Les nouvelles directives recommandent que chez les patients présentant un AVC ischémique aigu dans les 6 à 24 heures suivant le dernier puits connu et qui présentent une occlusion de gros vaisseau dans la circulation antérieure, l’obtention d’une CTP, d’une DW-MRI ou d’une perfusion IRM est recommandée pour aider à la sélection de la thrombectomie mécanique. Cependant, ceci n’est possible qu’avec l’application stricte de l’imagerie ou d’autres critères d’éligibilité issus d’ECR montrant un bénéfice dans la sélection des patients pour la MT. L’essai DAWN a utilisé la non-concordance de l’imagerie clinique (imagerie par CTP ou DW-MRI et score NIHSS) comme critères pour sélectionner les patients présentant une LVO de la circulation antérieure pour une MT entre 6 et 24 heures après le dernier puits connu. L’essai a démontré un bénéfice fonctionnel global à 90 jours dans le groupe de traitement (score mRS de 0 à 2, 49% contre 13%, différence ajustée 33%, IC 95%, 21 à 44 ; une probabilité de supériorité supérieure à 0,999). L’essai DEFUSE 3 a utilisé la non-concordance du cœur de perfusion et la taille maximale du cœur comme critères de sélection des patients pour la MT en cas de LVO dans la circulation antérieure 6 à 16 heures après la dernière observation normale. Cet essai a également montré un bénéfice en termes de résultats à 90 jours dans le groupe traité (score mRS 0 à 2, 44,6 % contre 16,7 %, RR 2,67, IC 95 %, 1,60 à 4,48, p supérieur à 0,0001). DAWN et DEFUSE 3 sont les seuls essais montrant un bénéfice de la thrombectomie mécanique plus de 6 heures après le début des symptômes. Seuls les critères de ces essais devraient être viables pour la sélection des patients qui pourraient bénéficier de la MT. Il faut savoir que la plupart des patients impliqués dans les essais DAWN et DEFUSE 3 présentaient des occlusions de l’artère cérébrale moyenne.

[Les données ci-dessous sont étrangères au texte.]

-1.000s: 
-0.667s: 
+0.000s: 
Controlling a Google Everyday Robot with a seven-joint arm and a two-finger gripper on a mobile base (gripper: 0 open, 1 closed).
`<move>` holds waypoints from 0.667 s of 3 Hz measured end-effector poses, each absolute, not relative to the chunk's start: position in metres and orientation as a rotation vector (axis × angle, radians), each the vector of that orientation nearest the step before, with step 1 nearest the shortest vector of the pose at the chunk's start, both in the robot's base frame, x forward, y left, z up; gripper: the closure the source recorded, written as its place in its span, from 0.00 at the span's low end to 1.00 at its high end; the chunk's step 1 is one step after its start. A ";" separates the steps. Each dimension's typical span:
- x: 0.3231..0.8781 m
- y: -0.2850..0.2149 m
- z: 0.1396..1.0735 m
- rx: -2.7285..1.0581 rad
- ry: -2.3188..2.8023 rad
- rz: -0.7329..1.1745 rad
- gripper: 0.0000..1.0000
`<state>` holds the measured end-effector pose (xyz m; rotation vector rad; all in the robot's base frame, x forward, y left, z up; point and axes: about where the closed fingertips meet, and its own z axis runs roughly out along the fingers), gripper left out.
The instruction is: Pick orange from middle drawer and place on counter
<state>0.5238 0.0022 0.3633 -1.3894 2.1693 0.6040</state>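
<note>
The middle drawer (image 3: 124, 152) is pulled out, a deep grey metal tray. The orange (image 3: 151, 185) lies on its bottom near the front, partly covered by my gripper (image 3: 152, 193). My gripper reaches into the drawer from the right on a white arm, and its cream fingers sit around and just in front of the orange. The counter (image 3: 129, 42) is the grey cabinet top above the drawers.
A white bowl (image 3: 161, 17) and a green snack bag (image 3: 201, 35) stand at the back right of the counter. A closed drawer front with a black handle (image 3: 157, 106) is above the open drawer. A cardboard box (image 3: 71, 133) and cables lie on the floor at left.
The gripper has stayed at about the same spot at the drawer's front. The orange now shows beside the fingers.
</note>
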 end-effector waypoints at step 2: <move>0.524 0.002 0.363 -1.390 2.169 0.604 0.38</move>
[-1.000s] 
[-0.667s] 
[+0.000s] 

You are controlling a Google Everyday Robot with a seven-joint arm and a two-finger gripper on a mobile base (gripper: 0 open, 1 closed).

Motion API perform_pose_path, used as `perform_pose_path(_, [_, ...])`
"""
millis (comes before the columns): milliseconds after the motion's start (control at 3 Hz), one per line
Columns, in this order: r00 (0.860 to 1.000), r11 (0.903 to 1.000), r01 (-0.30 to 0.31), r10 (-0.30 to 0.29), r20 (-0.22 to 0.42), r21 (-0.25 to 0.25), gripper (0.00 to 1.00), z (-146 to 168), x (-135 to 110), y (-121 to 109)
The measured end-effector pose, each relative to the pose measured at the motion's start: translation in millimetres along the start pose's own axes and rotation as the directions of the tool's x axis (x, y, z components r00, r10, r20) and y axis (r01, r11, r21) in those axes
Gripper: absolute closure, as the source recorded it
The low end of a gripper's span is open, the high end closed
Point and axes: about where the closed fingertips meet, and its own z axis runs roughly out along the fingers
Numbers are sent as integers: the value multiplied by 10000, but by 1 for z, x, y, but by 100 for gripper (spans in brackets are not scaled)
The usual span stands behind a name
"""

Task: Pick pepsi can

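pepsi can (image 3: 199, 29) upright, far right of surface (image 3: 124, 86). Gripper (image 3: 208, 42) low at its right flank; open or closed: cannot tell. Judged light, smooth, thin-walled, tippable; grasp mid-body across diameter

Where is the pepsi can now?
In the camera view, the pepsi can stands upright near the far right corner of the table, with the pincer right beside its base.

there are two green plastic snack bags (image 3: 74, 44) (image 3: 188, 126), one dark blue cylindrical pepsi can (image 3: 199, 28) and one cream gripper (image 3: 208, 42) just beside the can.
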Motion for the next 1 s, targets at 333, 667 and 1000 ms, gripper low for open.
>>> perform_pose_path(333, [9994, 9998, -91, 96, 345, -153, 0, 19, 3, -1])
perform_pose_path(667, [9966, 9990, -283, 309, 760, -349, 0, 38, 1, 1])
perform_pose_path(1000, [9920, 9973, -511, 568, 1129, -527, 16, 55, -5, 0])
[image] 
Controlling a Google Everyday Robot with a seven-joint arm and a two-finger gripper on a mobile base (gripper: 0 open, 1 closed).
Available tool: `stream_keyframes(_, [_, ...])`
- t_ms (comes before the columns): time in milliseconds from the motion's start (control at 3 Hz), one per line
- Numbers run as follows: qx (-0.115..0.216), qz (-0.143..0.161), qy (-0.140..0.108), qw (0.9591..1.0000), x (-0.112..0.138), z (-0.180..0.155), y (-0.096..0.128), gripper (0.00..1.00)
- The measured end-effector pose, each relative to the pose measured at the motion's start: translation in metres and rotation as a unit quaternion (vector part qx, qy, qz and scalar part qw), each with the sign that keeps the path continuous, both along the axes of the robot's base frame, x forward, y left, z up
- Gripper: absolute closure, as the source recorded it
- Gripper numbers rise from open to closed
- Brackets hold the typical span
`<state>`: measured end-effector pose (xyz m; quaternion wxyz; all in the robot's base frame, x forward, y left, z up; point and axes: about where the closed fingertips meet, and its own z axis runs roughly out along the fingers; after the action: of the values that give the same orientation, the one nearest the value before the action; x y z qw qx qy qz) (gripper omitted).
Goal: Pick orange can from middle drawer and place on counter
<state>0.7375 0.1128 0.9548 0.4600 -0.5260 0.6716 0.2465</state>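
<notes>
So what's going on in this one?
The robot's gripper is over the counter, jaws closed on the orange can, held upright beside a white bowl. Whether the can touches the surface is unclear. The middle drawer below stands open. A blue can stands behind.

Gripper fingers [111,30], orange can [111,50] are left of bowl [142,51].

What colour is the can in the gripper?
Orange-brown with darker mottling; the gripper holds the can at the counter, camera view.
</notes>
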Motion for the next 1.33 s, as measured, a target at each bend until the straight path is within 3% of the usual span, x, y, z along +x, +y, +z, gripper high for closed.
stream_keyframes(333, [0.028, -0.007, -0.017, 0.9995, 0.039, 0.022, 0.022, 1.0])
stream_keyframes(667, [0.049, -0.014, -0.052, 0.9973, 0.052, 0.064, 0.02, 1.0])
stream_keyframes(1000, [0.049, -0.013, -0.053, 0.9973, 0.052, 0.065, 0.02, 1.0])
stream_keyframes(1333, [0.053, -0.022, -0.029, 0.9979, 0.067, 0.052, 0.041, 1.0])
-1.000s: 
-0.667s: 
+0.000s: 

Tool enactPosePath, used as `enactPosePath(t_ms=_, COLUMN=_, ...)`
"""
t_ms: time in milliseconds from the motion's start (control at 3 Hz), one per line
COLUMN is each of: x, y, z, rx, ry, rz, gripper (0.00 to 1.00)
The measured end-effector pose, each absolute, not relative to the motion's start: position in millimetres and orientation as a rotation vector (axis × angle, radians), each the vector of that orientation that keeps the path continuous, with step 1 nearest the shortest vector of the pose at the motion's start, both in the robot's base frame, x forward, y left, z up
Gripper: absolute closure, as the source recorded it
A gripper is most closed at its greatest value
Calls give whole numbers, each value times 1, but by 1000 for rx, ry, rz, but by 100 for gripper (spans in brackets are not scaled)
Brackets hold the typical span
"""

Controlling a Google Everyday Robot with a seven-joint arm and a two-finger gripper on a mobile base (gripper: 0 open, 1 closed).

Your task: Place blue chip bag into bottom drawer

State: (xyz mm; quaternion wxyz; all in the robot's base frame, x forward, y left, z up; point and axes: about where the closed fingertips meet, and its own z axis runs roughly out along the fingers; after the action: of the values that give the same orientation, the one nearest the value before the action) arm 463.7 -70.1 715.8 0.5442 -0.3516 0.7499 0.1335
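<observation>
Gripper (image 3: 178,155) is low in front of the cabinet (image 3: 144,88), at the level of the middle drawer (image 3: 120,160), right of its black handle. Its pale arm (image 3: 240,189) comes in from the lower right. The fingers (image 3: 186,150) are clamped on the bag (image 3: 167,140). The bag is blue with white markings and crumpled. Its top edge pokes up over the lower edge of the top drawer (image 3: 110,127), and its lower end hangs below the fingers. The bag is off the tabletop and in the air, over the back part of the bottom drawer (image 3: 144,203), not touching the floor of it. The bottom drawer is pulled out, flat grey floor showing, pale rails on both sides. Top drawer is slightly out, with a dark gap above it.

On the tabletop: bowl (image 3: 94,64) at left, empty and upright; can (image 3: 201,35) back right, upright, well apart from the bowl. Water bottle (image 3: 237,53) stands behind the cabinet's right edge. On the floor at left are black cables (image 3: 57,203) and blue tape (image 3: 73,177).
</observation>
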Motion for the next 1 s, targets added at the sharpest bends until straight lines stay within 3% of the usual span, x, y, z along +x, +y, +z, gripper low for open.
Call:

Au delà de la prise en charge aiguë de l’AVC, il convient d’utiliser des antihypertenseurs, une bithérapie antiplaquettaire, des anticoagulants, une endartériectomie carotidienne pour prévenir les événements récurrents. Le traitement antiplaquettaire ou les anticoagulants ne sont pas recommandés dans les 24 heures suivant l’administration d’alteplase. L’aspirine n’est pas recommandée en remplacement d’autres interventions pour l’AVC aigu. L’administration d’un inhibiteur des récepteurs de la glycoprotéine IIb/IIIa n’est pas recommandée, et une récente revue Cochrane a montré que ces agents étaient corrélés à un risque élevé d’hémorragie intracrânienne. Il est recommandé de commencer la bithérapie antiplaquettaire (aspirine et clopidogrel) dans les 24 heures pendant 21 jours chez les patients ayant subi un AVC mineur pour une prévention secondaire précoce de l’AVC. L’essai CHANCE a montré que l’issue primaire d’un AVC récurrent à 90 jours favorisait la bithérapie antiplaquettaire par rapport à l’aspirine seule (HR 0,68 ; IC 95 %, 0,57 à 0,81, p<0,0001). Il n’est pas recommandé de préférer le ticagrelor à l’aspirine dans le traitement de l’AVC aigu. Selon l’essai SOCRATES, dont le critère principal est le temps écoulé jusqu’à 90 jours avant le critère composite d’accident vasculaire cérébral, d’infarctus du myocarde ou de décès, le ticagrelor ne s’est pas avéré supérieur à l’aspirine (HR 0,89, IC à 95 %, 0,78-1,01 ; p=0,07). Cependant, le ticagrelor est une alternative raisonnable chez les patients présentant une contre-indication à l’aspirine. L’efficacité du tirofiban et de l’eptifibatide est actuellement inconnue.

L’optimisation des facteurs de risque est essentielle pour la prévention secondaire des AVC afin d’améliorer les résultats de l’événement principal.